Within this material, find every line where the string "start" appears, and copy it out.

Segment Open

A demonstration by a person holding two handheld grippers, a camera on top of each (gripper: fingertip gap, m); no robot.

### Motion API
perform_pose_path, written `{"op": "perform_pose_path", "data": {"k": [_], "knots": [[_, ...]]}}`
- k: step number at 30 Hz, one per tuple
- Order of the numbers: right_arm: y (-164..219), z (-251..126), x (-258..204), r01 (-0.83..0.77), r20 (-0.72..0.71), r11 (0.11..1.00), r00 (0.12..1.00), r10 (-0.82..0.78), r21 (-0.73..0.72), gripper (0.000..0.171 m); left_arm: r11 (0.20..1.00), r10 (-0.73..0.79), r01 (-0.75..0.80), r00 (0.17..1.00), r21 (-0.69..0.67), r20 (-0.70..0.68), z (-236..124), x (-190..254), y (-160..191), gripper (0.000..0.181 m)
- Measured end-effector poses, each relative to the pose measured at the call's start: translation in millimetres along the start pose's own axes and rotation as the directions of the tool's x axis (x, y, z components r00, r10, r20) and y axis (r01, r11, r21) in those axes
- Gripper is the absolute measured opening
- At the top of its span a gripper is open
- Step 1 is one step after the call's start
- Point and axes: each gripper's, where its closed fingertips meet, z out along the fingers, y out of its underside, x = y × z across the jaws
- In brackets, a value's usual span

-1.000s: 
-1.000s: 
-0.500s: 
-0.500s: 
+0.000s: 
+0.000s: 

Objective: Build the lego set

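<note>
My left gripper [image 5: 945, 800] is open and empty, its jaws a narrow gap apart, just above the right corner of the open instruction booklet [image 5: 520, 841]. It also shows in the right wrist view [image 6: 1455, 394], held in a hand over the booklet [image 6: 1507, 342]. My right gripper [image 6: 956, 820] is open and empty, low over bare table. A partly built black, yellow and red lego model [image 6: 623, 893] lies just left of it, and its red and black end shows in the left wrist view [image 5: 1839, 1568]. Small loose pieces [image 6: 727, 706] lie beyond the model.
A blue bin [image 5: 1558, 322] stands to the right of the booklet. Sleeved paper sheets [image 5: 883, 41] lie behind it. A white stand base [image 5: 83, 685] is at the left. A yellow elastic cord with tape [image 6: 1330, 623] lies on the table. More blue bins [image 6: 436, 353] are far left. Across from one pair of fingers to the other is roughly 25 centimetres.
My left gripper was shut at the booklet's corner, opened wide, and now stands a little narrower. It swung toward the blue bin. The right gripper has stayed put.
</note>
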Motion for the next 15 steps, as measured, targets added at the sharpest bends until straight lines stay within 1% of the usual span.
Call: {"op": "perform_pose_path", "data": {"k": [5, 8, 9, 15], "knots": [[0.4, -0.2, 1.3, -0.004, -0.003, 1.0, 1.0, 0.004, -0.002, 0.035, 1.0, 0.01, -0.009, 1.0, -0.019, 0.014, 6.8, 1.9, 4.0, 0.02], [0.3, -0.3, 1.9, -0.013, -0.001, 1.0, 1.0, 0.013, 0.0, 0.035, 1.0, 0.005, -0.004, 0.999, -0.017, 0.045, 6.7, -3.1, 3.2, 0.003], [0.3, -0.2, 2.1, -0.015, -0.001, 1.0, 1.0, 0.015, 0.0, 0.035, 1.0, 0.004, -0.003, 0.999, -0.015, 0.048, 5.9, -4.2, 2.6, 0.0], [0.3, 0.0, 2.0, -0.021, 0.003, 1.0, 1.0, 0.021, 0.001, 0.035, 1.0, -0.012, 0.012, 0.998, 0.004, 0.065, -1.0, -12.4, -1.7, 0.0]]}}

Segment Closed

■ Task answer
- Measured end-effector poses, each relative to the pose measured at the call's start: translation in millimetres along the start pose's own axes and rotation as the directions of the tool's x axis (x, y, z components r00, r10, r20) and y axis (r01, r11, r21) in those axes
- Step 1 is one step after the call's start

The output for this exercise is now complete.